Exercise: Go through the records below and copy out every line that contains the word "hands".

Excerpts from a dataset:
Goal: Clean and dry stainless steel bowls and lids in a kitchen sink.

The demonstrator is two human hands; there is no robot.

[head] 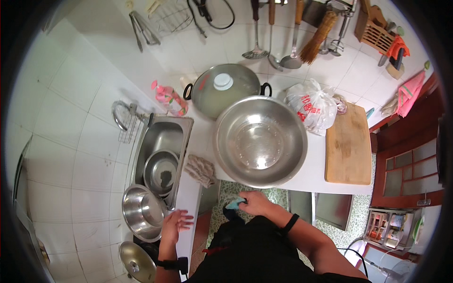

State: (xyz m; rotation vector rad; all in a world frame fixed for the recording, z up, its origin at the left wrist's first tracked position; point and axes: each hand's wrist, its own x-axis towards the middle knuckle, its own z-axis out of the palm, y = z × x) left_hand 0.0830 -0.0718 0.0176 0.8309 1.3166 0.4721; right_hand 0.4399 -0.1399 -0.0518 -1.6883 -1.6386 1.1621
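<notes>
My right hand [256, 203] is closed on a light-blue cloth [235, 203], held in front of my body below the counter edge. My left hand [177, 223] holds nothing, its fingers apart, just right of a stainless steel pot [142, 213] that sits at the sink's near end. Ahead of me a large stainless steel basin [261, 141], wet inside, stands on the white counter. A smaller metal bowl [161, 172] lies in the sink [161, 129]. Between sink and basin lies a crumpled brown striped cloth [201, 170].
Behind the basin is a lidded pan [227, 90]; a pink pump bottle [171, 100] stands by the sink. A tied plastic bag [313, 107] and wooden cutting board [348, 145] are at the right. A pot lid [136, 262] is at the lower left. Cabinet doors [332, 208] stand below the counter.
</notes>
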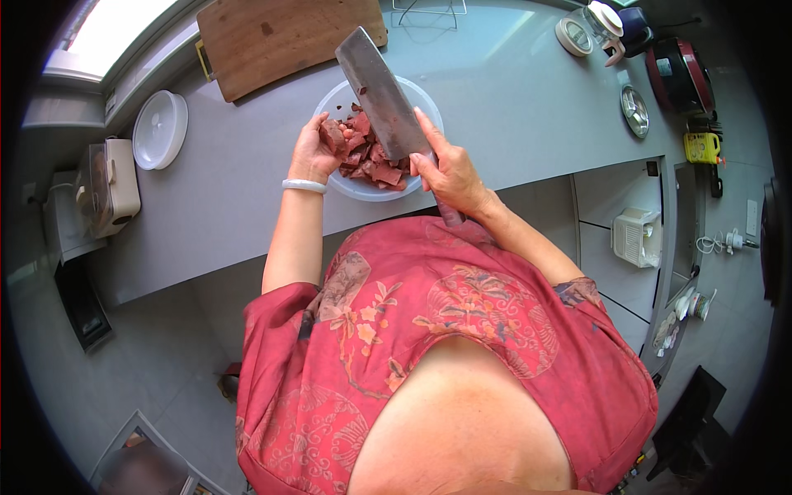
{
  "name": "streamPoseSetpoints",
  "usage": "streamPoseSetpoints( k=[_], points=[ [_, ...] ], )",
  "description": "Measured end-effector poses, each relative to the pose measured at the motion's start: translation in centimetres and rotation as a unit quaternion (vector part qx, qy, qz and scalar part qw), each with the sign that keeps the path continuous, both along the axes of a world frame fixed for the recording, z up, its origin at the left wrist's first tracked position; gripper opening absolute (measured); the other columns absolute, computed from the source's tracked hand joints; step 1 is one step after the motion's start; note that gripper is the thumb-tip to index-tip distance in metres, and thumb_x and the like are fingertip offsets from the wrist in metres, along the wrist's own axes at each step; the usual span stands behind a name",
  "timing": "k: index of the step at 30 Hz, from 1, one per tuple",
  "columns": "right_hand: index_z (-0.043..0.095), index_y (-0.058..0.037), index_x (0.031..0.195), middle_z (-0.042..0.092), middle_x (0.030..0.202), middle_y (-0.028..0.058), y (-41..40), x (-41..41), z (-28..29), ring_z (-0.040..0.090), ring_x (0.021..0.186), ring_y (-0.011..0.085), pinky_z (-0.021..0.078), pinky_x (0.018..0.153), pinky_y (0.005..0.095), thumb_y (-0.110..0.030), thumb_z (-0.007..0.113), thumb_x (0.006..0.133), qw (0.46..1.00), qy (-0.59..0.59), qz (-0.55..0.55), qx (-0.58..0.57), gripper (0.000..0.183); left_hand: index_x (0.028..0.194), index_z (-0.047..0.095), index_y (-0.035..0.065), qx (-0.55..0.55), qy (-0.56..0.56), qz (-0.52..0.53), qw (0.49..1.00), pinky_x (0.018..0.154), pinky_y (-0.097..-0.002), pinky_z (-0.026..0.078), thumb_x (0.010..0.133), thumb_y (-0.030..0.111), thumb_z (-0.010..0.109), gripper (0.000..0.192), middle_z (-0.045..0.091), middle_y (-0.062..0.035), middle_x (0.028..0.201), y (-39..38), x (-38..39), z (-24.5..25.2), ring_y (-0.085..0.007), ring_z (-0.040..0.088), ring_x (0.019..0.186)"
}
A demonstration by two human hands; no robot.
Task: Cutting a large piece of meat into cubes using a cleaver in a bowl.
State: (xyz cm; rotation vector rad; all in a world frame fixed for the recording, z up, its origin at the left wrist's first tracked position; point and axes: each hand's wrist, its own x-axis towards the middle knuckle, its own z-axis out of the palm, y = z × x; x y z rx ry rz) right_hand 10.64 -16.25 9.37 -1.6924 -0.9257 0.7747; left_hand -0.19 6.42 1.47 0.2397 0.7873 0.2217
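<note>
My right hand (455, 176) grips the handle of a broad-bladed kitchen cleaver (385, 96), with its index finger along the lower part of the blade. The blade points up and to the left, above a translucent plastic bowl (427, 99). Dark red chunks (377, 170), possibly blood curd, are piled in that bowl, broken into blocks and crumbs. At the bowl's left rim, my left hand (311, 151) holds one dark red chunk (334, 137) in its curled fingers. Small dark red bits cling to the blade, which hides part of the pile.
Behind the bowl lies a wooden cutting board (291, 43), near a wire rack (429, 11). A white round lid (160, 130) sits left on the grey countertop (235, 179). A glass jug (600, 25), a metal dish (634, 111) and a rice cooker (680, 77) stand right.
</note>
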Motion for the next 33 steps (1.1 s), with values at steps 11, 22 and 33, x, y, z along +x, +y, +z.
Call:
streamPoseSetpoints(
  k=[11,22,33],
  points=[
    [0.023,-0.0089,0.148,0.061,0.066,0.0049,0.5,-0.7,-0.7,0.052,0.048,0.0104,0.0482,0.051,0.0268,-0.003,0.050,0.088,0.998,-0.040,0.047,-0.012,0.066,0.085,0.052,0.0023,0.124,0.101,0.079,0.984,0.063,-0.0394,0.057,0.100,0.038,0.038,0.041,0.061,-0.0125,0.080,-2.7,2.7,-1.6,-0.0234,0.064,0.068],
    [0.023,-0.0099,0.148,0.059,0.061,0.0077,0.5,-1.1,-1.0,0.054,0.047,0.0137,0.0489,0.051,0.0300,-0.004,0.052,0.087,0.996,-0.067,0.057,-0.004,0.067,0.104,0.053,-0.0016,0.190,0.114,0.079,0.972,0.071,-0.0389,0.056,0.101,0.038,0.036,0.043,0.064,-0.0138,0.097,-3.9,3.1,0.6,-0.0240,0.066,0.082],
    [0.022,-0.0056,0.147,0.051,0.055,0.0168,1.2,-1.1,-0.8,0.053,0.044,0.0234,0.0444,0.050,0.0363,-0.005,0.053,0.085,0.992,-0.115,0.045,0.036,0.069,0.104,0.054,-0.0012,0.209,0.126,0.078,0.967,0.072,-0.0346,0.054,0.101,0.037,0.036,0.042,0.064,-0.0107,0.095,-4.4,3.6,-0.3,-0.0214,0.064,0.082]
  ],
)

Solution for this problem:
The demonstrator is two human hands; there is no robot.
A demonstration by two human hands; no robot.

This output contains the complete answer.